Não sabemos até onde vai a vontade do governo municipal para ouvir e negociar com as comunidades, quais projetos que estão sendo financiados pelo governo federal e quais projetos de melhoria da vida das pessoas, que serão realizados, o que será abandonado nos escombros como na favela do Metrô-Mangueira e na Estradinha. Sabemos que o Eduardo Paes pretende liberar espaços para os projetos da Copa do Mundo, que no Morro da Providência quer terminar o Morar Carioca e implantar o Porto Maravilha, sabemos que a forma de atuação preferida é através da truculência e do desrespeito aos interesses dos pobres, fazendo negociações individuais e estimulando a divisão, jogando moradores que aceitam sair contra moradores que querem ficar, como na comunidade da Indiana, em que os servidores municipais presenciaram agressão de uma moradora militante da comissão dos moradores que desejam ficar, além de não repreender a agressora continuaram a atividade como nada de grave houvesse ocorrido.

Quando o prefeito fala sobre os interesses dos investidores, das empreiteiras, dos bancos e dos empresários dos transportes apresenta o discurso do respeito aos contratos, que a cidade dos negócios precisa de um ambiente de confiança, mas também diz que respeitar e investir nos direitos da maioria da população é ser populista.

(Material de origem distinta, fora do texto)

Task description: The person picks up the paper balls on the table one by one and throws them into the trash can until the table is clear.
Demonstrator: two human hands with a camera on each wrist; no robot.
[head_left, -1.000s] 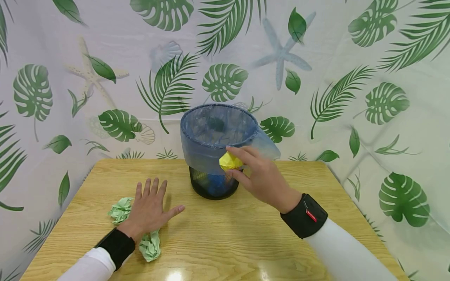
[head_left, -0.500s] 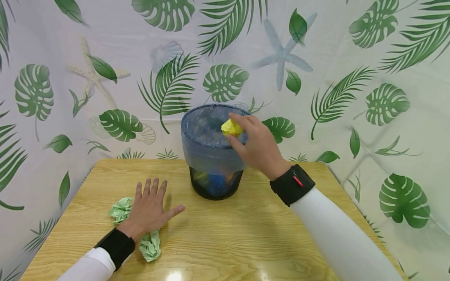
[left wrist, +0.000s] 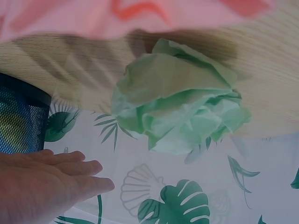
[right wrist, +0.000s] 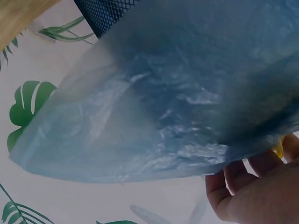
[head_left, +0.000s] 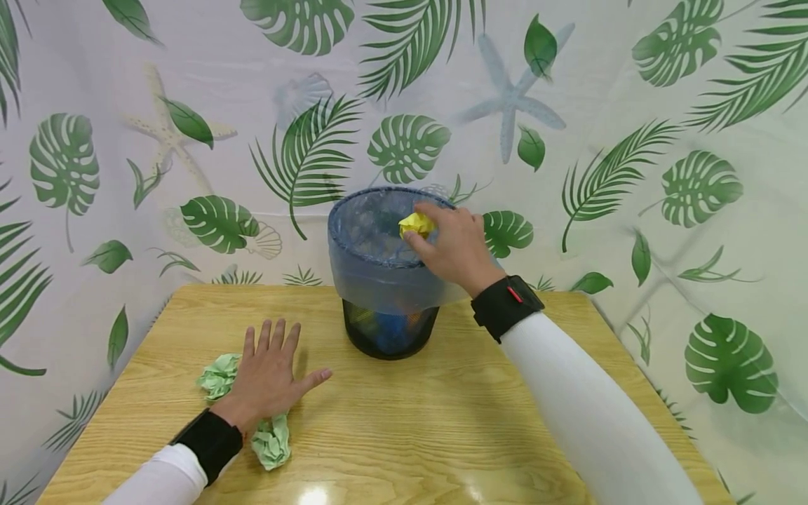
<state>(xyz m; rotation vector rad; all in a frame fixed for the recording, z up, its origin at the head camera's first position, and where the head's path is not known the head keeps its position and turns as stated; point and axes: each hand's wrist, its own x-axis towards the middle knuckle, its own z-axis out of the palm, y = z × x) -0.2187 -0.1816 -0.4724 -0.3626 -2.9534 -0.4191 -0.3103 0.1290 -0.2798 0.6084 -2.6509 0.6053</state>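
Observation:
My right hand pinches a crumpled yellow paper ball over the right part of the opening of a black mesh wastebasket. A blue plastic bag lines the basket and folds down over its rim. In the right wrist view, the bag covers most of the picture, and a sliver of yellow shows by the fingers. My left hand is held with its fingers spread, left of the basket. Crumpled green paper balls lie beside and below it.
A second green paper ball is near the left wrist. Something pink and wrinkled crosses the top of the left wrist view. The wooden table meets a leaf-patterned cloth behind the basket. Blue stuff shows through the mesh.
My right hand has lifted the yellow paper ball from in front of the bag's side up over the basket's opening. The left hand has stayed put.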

Os governos estão dominados pelos financiadores das campanhas eleitorais e pelos bancos que investem na dívida pública. A maioria da população tem que se organizar nas comunidades para resistir à especulação imobiliária, à remoção branca, participando das grandes manifestações como nas jornadas de junho, que possibilitaram algumas negociações com a Prefeitura. Por isto o “Não Vai Ter Copa” é o fantasma que persegue os governantes e estimula as negociações pelo direito à moradia, ao saneamento, à educação, à saúde e ao transporte público de qualidade.